Sunday, May 27, 2018

Thousands of Shorebirds on the Beach

It's that time of year again - horseshoe crabs and shorebird extravaganza on our beach in the Villas. This year is especially birdy on our beach. Not sure why but the birds are loving the Villas. I spent time over the past 3 days searching for banded birds. It was overwhelming at times. Here is a little video to set the scene for you.
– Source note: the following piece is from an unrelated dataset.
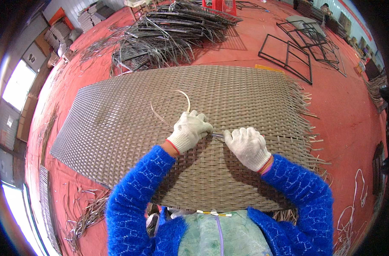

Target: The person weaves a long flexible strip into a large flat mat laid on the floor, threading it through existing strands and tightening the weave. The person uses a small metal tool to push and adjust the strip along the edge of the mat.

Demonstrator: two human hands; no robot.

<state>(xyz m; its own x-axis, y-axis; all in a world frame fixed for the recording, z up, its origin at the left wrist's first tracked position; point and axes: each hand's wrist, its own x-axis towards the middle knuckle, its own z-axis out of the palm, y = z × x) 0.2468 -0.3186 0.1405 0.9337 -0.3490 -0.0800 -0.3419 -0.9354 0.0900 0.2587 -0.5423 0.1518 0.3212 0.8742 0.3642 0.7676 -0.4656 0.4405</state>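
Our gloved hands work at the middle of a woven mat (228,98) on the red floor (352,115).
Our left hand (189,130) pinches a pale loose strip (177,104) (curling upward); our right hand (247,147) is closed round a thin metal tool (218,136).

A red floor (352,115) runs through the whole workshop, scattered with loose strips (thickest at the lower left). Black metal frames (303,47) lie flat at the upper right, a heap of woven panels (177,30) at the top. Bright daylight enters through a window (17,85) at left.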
There were so many birds and so many bands to photograph that at times I was just shooting away. Here is an example. How many banded birds made it into one photograph?

09E, TN+, 52L
The majority of the birds are Sanderling and Semi-palmated Sandpipers but this year, we have an abundance of Ruddy Turnstones. They win the prize for most handsome birds on the beach.

Ruddy Turnstone Lineup
I found one Ruddy Turnstone with an antenna sticking out behind him. Can you see it on AA=? He just had the transmitter installed on his back this week. I hope he survives it.

RUTU AA= w/antenna
I found another RUTU hauling an older model transmitter called a geolocator. It is attached to his right leg rather than on his back.

RUTU H1A w/Geolocator
This guy seems to have survived the extra burden just fine. He had it installed in Brazil in May 2013 and has been tracked for 5 years now mainly being spotted in the Delaware Bay!

The birds are here to fatten up on horseshoe crab eggs. We met our friends on the beach to watch the sunset on Friday night. The crabs were also on the beach just after high tide.

Mating Crabs at Sunset
They were busy mating. Here is some "crab porn". The female is the larger crab. She digs a whole and lays eggs while the males fertilize.

Mating crabs
The result are millions of eggs. Some bubble up to the top. You can see them here.

Horseshoe crab eggs
Some of the birds like the Ruddy Turnstones know to dig down into the sand to expose the eggs like this guy - #123.

RUTU 123
And sometimes, they just hit the jackpot like these 2. Each green dot is an egg that they can gobble up.